* **Task instructions**
Copy the complete listing word for word, but do not carry over any images.

* **Given information**
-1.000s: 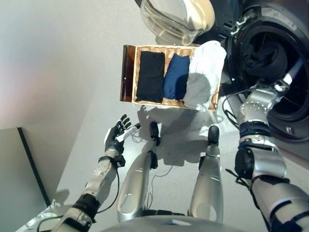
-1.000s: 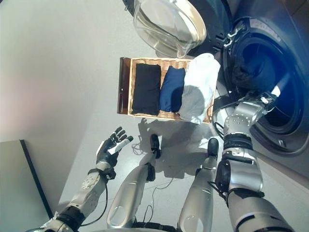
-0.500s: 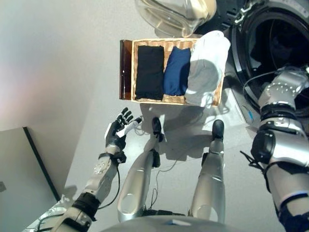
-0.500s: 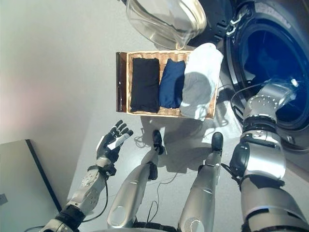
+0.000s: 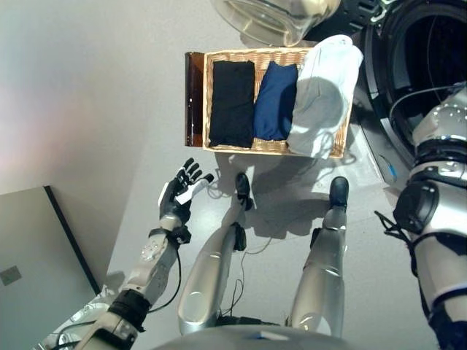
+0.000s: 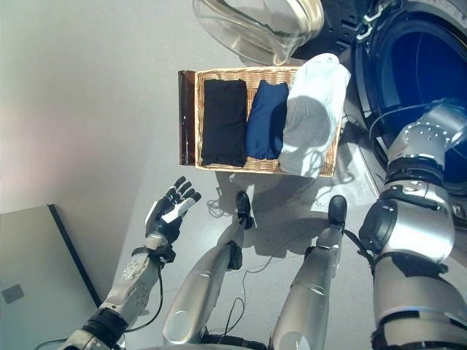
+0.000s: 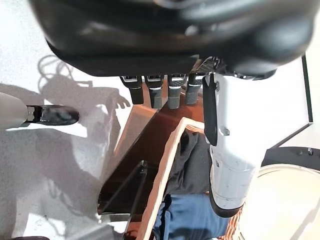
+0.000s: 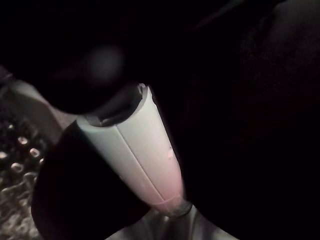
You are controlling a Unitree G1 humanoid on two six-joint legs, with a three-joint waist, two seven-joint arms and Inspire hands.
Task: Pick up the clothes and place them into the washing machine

* **Answer**
-1.000s: 
-1.000s: 
-0.500s: 
-0.500s: 
+0.000s: 
+0.000s: 
+0.000s: 
+0.000s: 
You are controlling a Unitree G1 humanoid on two six-joint legs, with a three-joint waist, two seven-joint arms and Inspire hands.
Task: Pick up the clothes and place them into the washing machine

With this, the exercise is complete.